◆ TASK STATEMENT:
Give again, word for word, every line below from the one that has "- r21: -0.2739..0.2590" through the one that has "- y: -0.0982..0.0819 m", both included, and no others.

◆ GIVEN INFORMATION:
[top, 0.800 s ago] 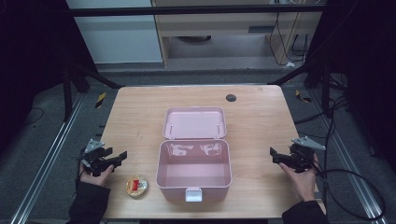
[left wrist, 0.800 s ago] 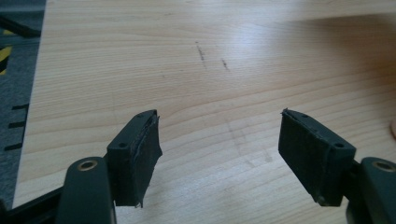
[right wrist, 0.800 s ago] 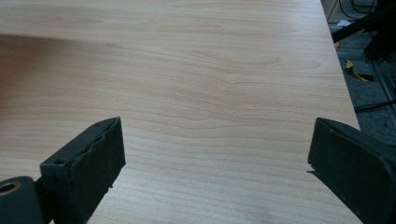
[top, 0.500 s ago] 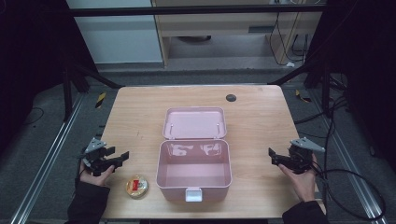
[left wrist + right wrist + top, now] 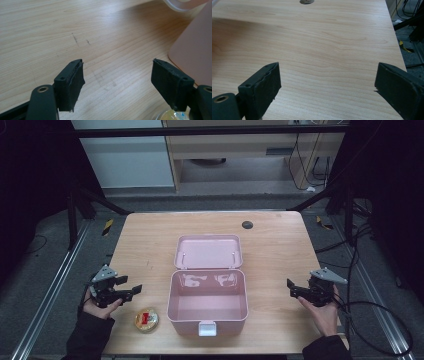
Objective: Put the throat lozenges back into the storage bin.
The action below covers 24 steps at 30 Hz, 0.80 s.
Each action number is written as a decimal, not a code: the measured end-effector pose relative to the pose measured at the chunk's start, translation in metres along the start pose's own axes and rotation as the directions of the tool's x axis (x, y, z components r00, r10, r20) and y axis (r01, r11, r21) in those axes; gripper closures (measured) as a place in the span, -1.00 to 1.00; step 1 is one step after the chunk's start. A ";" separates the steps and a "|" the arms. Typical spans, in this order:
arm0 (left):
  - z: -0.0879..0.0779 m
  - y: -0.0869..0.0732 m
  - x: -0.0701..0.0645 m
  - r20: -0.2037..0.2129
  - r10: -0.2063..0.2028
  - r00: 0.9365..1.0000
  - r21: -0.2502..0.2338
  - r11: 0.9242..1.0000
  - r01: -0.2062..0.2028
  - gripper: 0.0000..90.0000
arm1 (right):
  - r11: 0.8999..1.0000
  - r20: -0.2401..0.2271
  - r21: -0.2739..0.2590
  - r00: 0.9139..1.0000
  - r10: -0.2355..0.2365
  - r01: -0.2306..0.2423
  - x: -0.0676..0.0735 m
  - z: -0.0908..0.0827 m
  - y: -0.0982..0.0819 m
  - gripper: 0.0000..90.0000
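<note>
A: High view first — the pale wooden table (image 5: 150, 240) carries the pink plastic box with its hinged lid thrown open (image 5: 209, 296), standing at the centre, its white latch at the near edge and its tub bare inside. What has changed around it?

B: Very little, and only on the left. Against the two earlier frames, the left gripper (image 5: 131, 291) has crept inward from the table's left edge, its black jaws now pointing at the box's left wall. The box and its lid have not shifted.

A: And the right gripper (image 5: 292, 290)?

B: It sits near the right edge much as before, well apart from the box. Its own view shows both jaws spread wide over bare wood, nothing between them.

A: So the left one is the working hand?

B: I'd judge so. The small round yellow tin with a red label (image 5: 146, 318) lies on the table just left of the box's near corner, close in front of that gripper — and the left gripper view catches its rim at the bottom right, under the right-hand jaw. Those jaws are parted too, holding nothing.

A: Meaning the pick-up hasn't begun.

B: Right — an approach only. The likely step is to drop onto the tin, close, and carry it into the open tub.
</note>
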<state>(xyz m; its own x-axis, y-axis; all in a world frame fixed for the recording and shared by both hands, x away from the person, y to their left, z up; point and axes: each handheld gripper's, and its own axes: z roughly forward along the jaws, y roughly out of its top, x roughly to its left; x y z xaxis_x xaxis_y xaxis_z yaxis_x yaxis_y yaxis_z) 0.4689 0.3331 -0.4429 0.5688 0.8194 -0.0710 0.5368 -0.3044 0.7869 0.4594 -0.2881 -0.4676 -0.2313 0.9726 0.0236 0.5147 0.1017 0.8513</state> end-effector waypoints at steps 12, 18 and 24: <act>-0.011 0.013 0.002 0.151 0.114 0.982 0.096 0.987 -0.130 -0.48 | 1.000 -0.004 0.003 1.000 -0.017 0.017 0.000 0.000 0.000 -0.85; -0.016 0.027 -0.002 0.209 0.193 0.959 0.144 0.964 -0.225 -0.50 | 1.000 -0.003 0.010 1.000 -0.028 0.028 0.001 0.001 0.000 -0.85; -0.024 0.040 -0.004 0.249 0.262 0.932 0.181 0.933 -0.311 -0.52 | 0.999 0.000 0.010 0.999 -0.032 0.032 0.000 0.000 0.000 -0.85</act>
<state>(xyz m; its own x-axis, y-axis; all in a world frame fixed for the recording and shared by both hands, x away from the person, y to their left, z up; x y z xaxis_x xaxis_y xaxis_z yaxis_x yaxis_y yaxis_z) 0.4738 0.3293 -0.3965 0.8263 0.5631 -0.0130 0.4371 -0.6265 0.6453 0.4597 -0.2883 -0.4681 -0.2479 0.9688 -0.0039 0.5155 0.1353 0.8462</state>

◆ OUTPUT:
  - r21: -0.2739..0.2590
  - r00: 0.9139..1.0000
  - r10: -0.2355..0.2365
  - r01: -0.2306..0.2423
  - x: -0.0676..0.0735 m
  - z: -0.0908..0.0827 m
  - y: -0.0982..0.0819 m

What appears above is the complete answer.